George is watching this guy make a mishoon, using fire to hollow out a tree.  It'll end up looking like a wooden canoe (sort of).  He said his ancestors could make one in 4-5 days, using trees that were way bigger than are available now, but it takes him several weeks because he has to put the fire out every day.  Each morning he has to start the fire burning the log again.  I don't think they had that problem in 1627. 

On the left is a bark-covered winter house. Same idea as a longhouse that we see in the NW.  The summer house is made of mats made of rushes.  The extended family lives in the big one in the winter.                        


Next along the trail through the woods is the Craft Center, where artisans create and demonstrate things that would have been used in the 1600s, for both the Wampanoag Homesite or the English Village.  I like this piece.  (I don't think they let the colonists have the fan.)
In the English Village are costumed role players who portray actual people of the period. Since they have 17th century viewpoints, it's a little like time travel to 1627, after a village was built and more people had arrived.

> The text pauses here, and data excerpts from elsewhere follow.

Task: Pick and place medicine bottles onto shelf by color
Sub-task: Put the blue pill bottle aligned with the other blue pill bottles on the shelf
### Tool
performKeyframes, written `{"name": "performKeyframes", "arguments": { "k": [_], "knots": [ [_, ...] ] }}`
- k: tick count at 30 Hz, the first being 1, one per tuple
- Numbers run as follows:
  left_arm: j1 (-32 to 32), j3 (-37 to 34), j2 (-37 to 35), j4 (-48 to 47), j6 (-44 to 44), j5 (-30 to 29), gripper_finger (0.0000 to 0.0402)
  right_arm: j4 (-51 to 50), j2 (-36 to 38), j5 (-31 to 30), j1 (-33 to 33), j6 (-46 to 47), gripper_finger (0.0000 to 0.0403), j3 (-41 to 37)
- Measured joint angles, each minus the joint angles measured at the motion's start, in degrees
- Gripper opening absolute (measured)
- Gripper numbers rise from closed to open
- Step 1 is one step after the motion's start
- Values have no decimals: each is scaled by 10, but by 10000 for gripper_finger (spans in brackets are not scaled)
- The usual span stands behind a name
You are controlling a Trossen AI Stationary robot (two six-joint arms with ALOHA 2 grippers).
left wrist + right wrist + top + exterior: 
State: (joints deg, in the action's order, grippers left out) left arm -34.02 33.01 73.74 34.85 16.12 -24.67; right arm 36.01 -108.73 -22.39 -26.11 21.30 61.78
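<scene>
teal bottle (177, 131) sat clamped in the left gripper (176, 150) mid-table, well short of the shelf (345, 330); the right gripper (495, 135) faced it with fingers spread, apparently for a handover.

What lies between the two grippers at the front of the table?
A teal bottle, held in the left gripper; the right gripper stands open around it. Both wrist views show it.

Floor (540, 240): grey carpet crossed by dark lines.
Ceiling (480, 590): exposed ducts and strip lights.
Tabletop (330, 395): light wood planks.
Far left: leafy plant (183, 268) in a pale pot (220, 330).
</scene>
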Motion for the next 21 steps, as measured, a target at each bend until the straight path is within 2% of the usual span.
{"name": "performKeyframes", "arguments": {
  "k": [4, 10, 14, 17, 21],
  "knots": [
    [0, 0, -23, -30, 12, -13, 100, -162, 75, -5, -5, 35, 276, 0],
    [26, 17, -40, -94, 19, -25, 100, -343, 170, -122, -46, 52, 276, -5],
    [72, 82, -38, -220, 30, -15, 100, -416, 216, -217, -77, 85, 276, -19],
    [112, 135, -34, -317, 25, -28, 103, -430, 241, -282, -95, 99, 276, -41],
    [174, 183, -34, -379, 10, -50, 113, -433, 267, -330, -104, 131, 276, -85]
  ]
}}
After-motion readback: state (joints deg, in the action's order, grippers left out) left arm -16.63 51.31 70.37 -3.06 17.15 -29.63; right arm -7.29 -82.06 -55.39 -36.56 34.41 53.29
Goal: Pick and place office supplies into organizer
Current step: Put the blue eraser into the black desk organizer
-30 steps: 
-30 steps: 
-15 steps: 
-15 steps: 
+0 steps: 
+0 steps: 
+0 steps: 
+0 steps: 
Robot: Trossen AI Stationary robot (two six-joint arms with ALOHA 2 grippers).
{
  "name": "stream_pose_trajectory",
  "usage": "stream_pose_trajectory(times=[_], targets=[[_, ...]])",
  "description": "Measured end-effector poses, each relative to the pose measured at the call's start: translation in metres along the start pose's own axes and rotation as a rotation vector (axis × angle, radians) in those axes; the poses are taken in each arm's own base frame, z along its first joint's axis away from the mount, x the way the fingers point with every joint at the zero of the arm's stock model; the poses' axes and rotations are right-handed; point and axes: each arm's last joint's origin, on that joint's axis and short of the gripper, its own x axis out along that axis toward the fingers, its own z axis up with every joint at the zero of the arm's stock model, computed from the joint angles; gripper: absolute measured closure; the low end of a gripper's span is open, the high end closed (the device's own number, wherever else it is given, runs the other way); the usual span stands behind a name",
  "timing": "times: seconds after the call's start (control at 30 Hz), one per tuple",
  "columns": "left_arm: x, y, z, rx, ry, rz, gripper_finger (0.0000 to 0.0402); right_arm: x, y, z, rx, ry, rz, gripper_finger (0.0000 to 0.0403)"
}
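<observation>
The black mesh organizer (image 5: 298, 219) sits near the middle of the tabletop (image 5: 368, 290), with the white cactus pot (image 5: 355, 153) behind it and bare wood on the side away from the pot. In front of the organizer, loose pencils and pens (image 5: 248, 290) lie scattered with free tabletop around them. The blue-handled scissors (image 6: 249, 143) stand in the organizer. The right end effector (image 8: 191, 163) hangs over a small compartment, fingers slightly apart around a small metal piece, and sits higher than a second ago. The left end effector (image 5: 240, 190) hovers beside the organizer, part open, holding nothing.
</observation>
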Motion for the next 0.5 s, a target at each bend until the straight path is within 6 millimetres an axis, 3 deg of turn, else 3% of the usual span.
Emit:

It fascinates me how well they stay in character. 

I'm sure you know that we're currently living full-time in an RV.  We often park on grass or dirt or sand, and we're constantly fighting the dirt we drag in. BUT I really couldn't handle dirt floors. (I didn't know they wet them down often to keep down the dust--why that doesn't make mud I don't know!)

And I would HATE having to use herbs to try to kill the bugs--in the walls and the beds and the roof and probably everything and everywhere else! Ugh!  All this history stuff is great, but a lot of it makes me very grateful I was born in the 20th century!

We wandered around a bit looking for Stephen Hopkins, but was "still out in the fields". We did go in his house--and I must say, he keeps a really nasty fireplace.  Maybe his servants are lazy.
We did speak to his daughter, Mrs. Constance Snow, and I told her I was looking for her father because I'm a distant relative. (Four centuries is pretty distant, don't you think?)